We compared biomass and tissue‐sodium accumulation among 107 cultivars or populations (67 species in 20 plant families), broadly expanding beyond the agricultural and model taxa for which several generalizations previously had been made. We hypothesized a priori response models for each population's growth and sodium accumulation as a function of increasing substrate NaCl and used Bayesian Information Criterion to choose the best model. Additionally, using a phylogenetic signal analysis, we tested for phylogenetic patterning of responses across taxa.
The influence of substrate sodium on growth differed across taxa, with most populations experiencing detrimental effects at high concentrations. Irrespective of growth responses, tissue sodium concentrations for most taxa increased as sodium concentration in the substrate increased.
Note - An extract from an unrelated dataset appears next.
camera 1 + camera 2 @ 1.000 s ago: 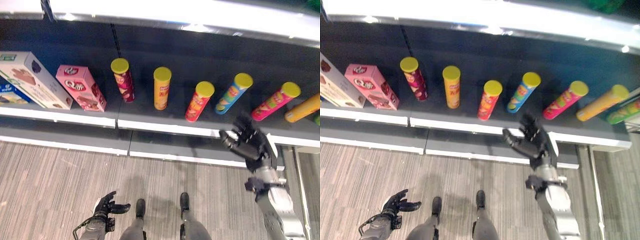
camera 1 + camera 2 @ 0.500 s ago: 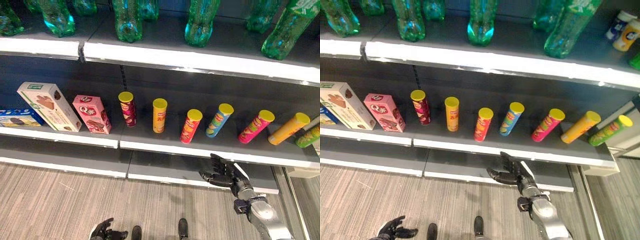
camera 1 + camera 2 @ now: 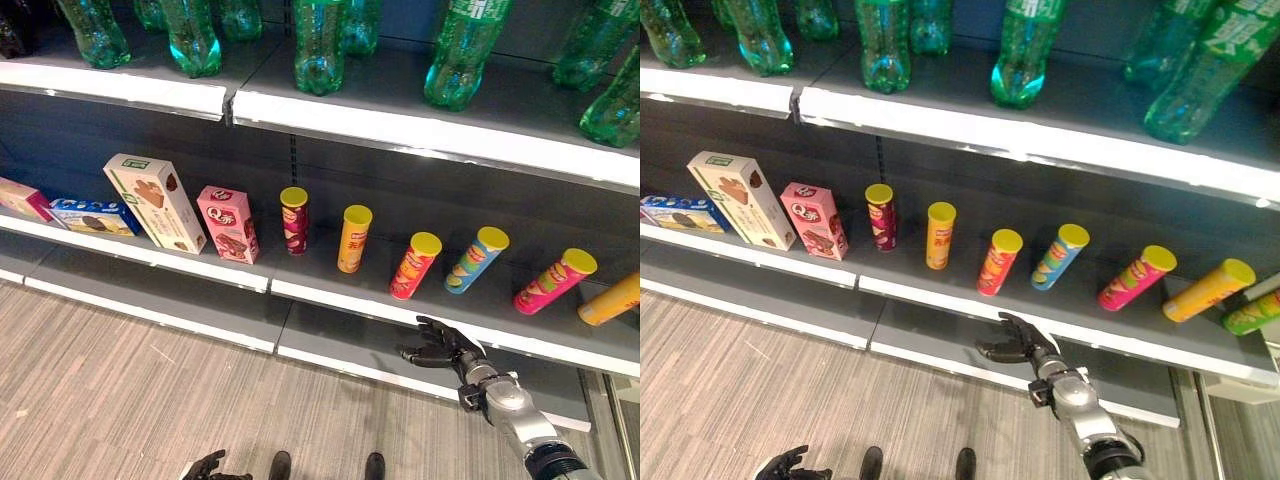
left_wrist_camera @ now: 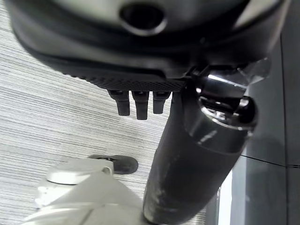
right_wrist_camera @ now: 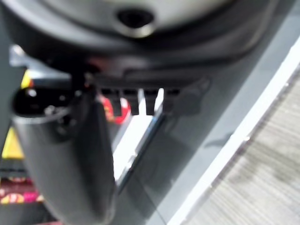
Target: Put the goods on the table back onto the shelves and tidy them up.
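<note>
- We see our right hand (image 3: 438,349) held out in front of the lowest shelf board (image 3: 330,335), just under the white front edge of the middle shelf (image 3: 200,268); its fingers are spread and relaxed, and it holds nothing.
- Our left hand (image 3: 208,466) shows at the bottom edge of the left eye view, low over the striped floor (image 3: 90,390), fingers loosely open and empty (its wrist view shows straight fingertips with only floor past them).
- On the middle shelf a row of crisp tubes stands with yellow lids: a dark red tube (image 3: 294,220), then an orange tube (image 3: 353,238), a red tube (image 3: 414,265), a blue tube (image 3: 475,259), a pink tube (image 3: 553,281) and a yellow-orange tube (image 3: 610,298) at the right edge.
- The tubes are apart from one another, and those towards the right appear to lean more and more to the right.
- Left of the tubes we find a pink box (image 3: 227,223) and a taller cream box (image 3: 154,201), both upright and tilted, with a flat blue box (image 3: 95,217) beside them.
- The top shelf (image 3: 420,120) carries a line of green bottles (image 3: 320,45).
- In the right eye view a green tube (image 3: 1252,311) lies at the far right of the middle shelf, past the yellow-orange one.
</note>
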Tool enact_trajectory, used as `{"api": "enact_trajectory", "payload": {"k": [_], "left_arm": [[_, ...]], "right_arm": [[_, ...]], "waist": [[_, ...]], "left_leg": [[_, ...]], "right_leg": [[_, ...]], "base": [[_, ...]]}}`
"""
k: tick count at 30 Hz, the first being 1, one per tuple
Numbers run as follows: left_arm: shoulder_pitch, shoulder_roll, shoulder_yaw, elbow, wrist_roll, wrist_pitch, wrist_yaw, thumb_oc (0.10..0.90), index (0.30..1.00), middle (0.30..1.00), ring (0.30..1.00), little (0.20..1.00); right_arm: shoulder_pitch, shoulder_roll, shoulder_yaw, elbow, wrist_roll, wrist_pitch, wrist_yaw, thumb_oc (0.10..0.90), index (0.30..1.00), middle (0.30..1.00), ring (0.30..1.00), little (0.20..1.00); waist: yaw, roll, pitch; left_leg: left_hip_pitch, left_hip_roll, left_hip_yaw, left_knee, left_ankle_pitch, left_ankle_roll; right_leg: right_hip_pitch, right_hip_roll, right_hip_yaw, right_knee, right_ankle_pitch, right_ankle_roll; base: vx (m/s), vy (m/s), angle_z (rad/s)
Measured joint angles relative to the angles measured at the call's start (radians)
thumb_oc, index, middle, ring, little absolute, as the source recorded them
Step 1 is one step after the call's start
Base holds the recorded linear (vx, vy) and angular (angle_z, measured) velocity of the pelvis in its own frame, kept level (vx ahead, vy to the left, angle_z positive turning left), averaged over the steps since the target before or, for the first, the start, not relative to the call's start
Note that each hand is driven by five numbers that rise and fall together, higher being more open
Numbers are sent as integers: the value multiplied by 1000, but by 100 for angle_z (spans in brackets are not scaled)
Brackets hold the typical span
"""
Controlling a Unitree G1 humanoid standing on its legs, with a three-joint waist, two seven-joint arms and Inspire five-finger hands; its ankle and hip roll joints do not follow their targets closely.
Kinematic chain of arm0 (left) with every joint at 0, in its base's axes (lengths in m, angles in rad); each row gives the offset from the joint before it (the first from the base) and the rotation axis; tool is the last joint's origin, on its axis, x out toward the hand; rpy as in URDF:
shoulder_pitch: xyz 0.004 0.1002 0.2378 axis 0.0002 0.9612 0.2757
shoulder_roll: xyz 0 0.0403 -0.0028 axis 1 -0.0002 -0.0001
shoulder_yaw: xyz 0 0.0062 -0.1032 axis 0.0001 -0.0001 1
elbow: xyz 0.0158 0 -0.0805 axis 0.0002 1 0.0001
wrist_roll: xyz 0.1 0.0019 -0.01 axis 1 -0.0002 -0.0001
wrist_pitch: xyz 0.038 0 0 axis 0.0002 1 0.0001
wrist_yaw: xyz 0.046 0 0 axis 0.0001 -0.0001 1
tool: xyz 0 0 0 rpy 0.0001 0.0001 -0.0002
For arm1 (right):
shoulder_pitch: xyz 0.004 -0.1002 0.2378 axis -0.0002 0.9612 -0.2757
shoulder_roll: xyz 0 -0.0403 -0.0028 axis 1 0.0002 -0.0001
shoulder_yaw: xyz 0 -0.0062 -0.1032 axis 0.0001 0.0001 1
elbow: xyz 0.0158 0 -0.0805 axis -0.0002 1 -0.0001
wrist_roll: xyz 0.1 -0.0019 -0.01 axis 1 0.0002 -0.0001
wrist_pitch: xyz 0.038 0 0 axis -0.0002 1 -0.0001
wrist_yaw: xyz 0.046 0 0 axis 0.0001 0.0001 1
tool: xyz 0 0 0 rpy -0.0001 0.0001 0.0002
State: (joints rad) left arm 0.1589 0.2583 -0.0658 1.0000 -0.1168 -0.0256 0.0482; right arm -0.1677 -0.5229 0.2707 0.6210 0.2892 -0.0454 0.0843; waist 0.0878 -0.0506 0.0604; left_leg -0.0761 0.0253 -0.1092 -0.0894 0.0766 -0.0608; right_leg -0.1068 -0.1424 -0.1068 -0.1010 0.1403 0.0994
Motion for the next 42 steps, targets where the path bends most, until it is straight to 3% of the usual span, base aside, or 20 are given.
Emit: {"api": "enact_trajectory", "payload": {"k": [4, 11, 18, 26, 33, 42], "left_arm": [[2, 2, -1, -1, 0, -2, -17, 800, 900, 900, 900, 900], [5, 2, -11, -3, -10, -2, -24, 800, 900, 900, 900, 900], [12, 2, -11, -23, -39, -3, -36, 800, 900, 900, 900, 900], [12, 4, -11, -30, -41, -3, -39, 800, 900, 900, 900, 900], [4, 5, -14, -31, -43, -3, -45, 800, 900, 900, 900, 900], [5, 7, -43, -38, -50, -3, -65, 800, 900, 900, 900, 900]], "right_arm": [[-55, 0, 19, 63, -10, 4, -4, 800, 900, 900, 900, 900], [-130, -11, 19, 103, -13, 6, -5, 800, 900, 900, 900, 900], [-171, -19, 25, 162, -28, 11, -22, 800, 900, 900, 900, 900], [-232, -20, 24, 233, -39, 12, -26, 800, 900, 900, 900, 900], [-301, -66, 35, 272, -61, 12, -27, 800, 900, 900, 900, 900], [-327, -98, 34, 315, -80, 13, -45, 800, 900, 900, 900, 900]], "waist": [[9, 8, 5], [33, 46, 37], [62, 47, 59], [66, 50, 73], [66, 86, 97], [88, 101, 100]], "left_leg": [[-10, 1, -10, 0, 3, -3], [-33, 5, -41, 0, 10, -13], [-43, 7, -62, 0, 13, -13], [-51, 7, -76, 0, 15, -15], [-54, 7, -93, 1, 20, -18], [-58, 8, -114, 1, 23, -23]], "right_leg": [[-5, 0, -9, 0, -1, 0], [-11, 4, -41, 0, -3, -3], [-9, 6, -63, 0, -9, -3], [-10, 7, -80, 0, -15, -6], [-4, 7, -96, 0, -18, -7], [1, 9, -115, 0, -23, -8]], "base": [[-13, -6, 9], [-7, -14, 12], [-2, -22, 9], [9, -17, 6], [3, -15, 5], [3, -8, 6]]}}
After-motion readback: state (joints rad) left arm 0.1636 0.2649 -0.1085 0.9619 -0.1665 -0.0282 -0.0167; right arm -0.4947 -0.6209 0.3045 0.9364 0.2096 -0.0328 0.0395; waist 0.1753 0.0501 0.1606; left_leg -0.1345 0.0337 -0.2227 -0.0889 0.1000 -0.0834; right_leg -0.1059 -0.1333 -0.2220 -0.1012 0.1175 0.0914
We found no strong associations between the type of growth response and the type of sodium accumulation response across taxa. Although experiments often fail to test plants across a sufficiently broad range of substrate salinities, non‐crop species tended toward higher sodium tolerance than domesticated species. Moreover, some phylogenetic conservatism was apparent, in that evolutionary history helped predict the distribution of total‐plant growth responses across the phylogeny, but not sodium accumulation responses.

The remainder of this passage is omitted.